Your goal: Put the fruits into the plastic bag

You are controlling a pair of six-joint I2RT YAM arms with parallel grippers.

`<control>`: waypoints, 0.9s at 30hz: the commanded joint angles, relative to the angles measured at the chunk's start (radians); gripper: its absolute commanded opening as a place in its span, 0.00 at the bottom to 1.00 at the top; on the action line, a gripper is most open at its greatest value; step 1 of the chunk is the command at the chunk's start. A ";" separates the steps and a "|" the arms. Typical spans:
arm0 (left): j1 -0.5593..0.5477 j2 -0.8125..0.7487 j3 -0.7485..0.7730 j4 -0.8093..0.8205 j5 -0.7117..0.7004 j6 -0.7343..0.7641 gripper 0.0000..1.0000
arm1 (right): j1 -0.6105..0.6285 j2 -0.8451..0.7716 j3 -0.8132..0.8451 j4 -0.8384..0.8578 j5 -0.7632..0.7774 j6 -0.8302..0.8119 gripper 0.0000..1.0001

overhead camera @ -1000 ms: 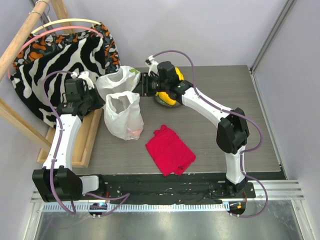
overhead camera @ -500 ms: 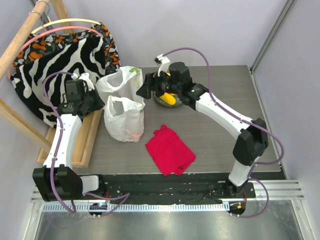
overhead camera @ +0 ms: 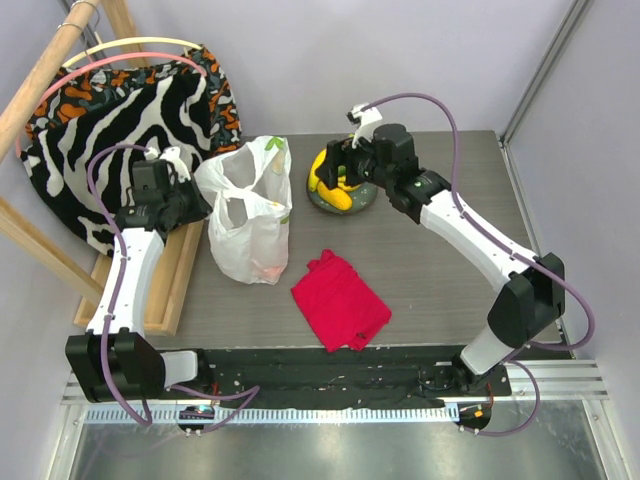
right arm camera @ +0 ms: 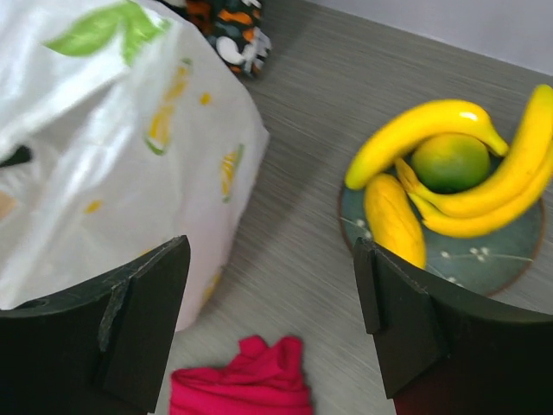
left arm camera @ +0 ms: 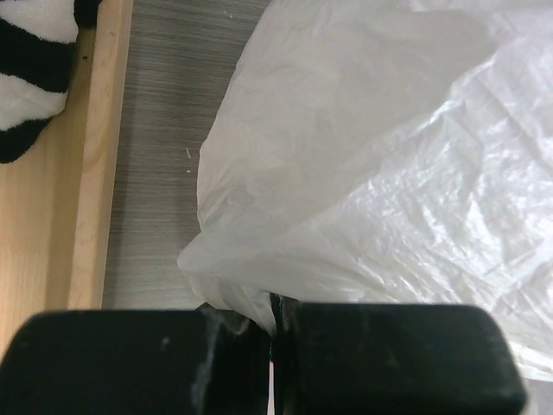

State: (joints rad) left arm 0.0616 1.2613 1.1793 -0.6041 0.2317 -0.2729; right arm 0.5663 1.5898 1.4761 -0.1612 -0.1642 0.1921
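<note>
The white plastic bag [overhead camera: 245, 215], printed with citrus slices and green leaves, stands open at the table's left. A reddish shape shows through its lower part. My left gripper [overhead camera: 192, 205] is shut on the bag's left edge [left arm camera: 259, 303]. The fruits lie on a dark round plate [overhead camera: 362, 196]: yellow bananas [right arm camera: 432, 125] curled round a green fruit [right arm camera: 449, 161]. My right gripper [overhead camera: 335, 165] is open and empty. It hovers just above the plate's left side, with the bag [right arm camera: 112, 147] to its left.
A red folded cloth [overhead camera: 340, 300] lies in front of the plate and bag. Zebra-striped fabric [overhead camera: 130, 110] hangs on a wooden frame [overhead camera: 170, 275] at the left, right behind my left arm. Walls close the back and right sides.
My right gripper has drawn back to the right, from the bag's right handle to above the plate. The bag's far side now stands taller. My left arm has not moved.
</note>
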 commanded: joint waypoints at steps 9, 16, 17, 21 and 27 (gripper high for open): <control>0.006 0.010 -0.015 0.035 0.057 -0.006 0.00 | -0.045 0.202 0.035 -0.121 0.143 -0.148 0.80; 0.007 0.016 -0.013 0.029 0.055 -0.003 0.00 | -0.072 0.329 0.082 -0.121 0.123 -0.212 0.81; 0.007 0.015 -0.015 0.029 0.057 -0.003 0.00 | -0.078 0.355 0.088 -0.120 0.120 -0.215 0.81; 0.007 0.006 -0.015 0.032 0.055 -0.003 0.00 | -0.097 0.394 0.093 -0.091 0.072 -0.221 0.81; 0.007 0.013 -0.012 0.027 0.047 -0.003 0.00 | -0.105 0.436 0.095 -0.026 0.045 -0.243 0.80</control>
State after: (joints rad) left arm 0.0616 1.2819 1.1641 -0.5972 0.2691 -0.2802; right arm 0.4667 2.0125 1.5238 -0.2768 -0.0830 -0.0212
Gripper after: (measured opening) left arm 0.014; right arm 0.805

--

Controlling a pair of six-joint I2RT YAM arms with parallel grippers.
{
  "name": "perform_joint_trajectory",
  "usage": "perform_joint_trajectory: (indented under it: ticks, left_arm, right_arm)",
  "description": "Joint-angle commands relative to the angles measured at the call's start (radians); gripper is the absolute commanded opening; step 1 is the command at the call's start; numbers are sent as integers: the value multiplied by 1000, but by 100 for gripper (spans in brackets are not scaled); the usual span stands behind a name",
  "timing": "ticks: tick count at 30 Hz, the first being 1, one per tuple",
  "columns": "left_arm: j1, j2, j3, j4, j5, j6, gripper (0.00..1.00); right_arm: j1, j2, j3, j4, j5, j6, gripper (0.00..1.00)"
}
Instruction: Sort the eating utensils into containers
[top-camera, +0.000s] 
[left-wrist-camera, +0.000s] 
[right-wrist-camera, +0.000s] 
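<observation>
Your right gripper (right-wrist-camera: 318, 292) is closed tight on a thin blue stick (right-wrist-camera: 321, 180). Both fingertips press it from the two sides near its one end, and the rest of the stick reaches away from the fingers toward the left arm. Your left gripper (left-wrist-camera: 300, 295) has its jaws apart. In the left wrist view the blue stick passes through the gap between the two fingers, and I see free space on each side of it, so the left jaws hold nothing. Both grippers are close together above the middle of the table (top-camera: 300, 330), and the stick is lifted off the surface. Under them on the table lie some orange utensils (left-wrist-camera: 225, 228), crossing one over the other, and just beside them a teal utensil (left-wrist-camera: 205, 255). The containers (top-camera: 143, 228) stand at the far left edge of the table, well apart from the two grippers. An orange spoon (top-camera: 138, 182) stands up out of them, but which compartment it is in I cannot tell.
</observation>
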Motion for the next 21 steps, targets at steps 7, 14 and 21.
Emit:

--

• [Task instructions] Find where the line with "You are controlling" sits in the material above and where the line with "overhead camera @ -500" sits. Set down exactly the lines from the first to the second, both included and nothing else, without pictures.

• [Result]
You are controlling a pair of six-joint I2RT YAM arms with parallel grippers.

`<control>`: waypoints, 0.9s at 30hz: the commanded joint angles, relative to the angles measured at the chunk's start (radians); gripper: its absolute commanded opening as a place in its span, 0.00 at the bottom to 1.00 at the top; on the action line, a gripper is most open at its greatest value; step 1 of the chunk is the command at the chunk's start. A ";" separates the steps and a "|" the arms. Typical spans:
arm0 (left): j1 -0.5593..0.5477 j2 -0.8125..0.7487 j3 -0.7485..0.7730 j4 -0.8093..0.8205 j5 -0.7117..0.7004 j6 -0.7343..0.7641 gripper 0.0000..1.0000
arm1 (right): j1 -0.6105..0.6285 j2 -0.8451..0.7716 j3 -0.8132..0.8451 j4 -0.8384..0.8578 j5 -0.7632..0.7774 j6 -0.8302..0.8119 gripper 0.0000..1.0001

overhead camera @ -1000 ms: 
overhead camera @ -500 ms: 

Nothing else is left to add to this answer.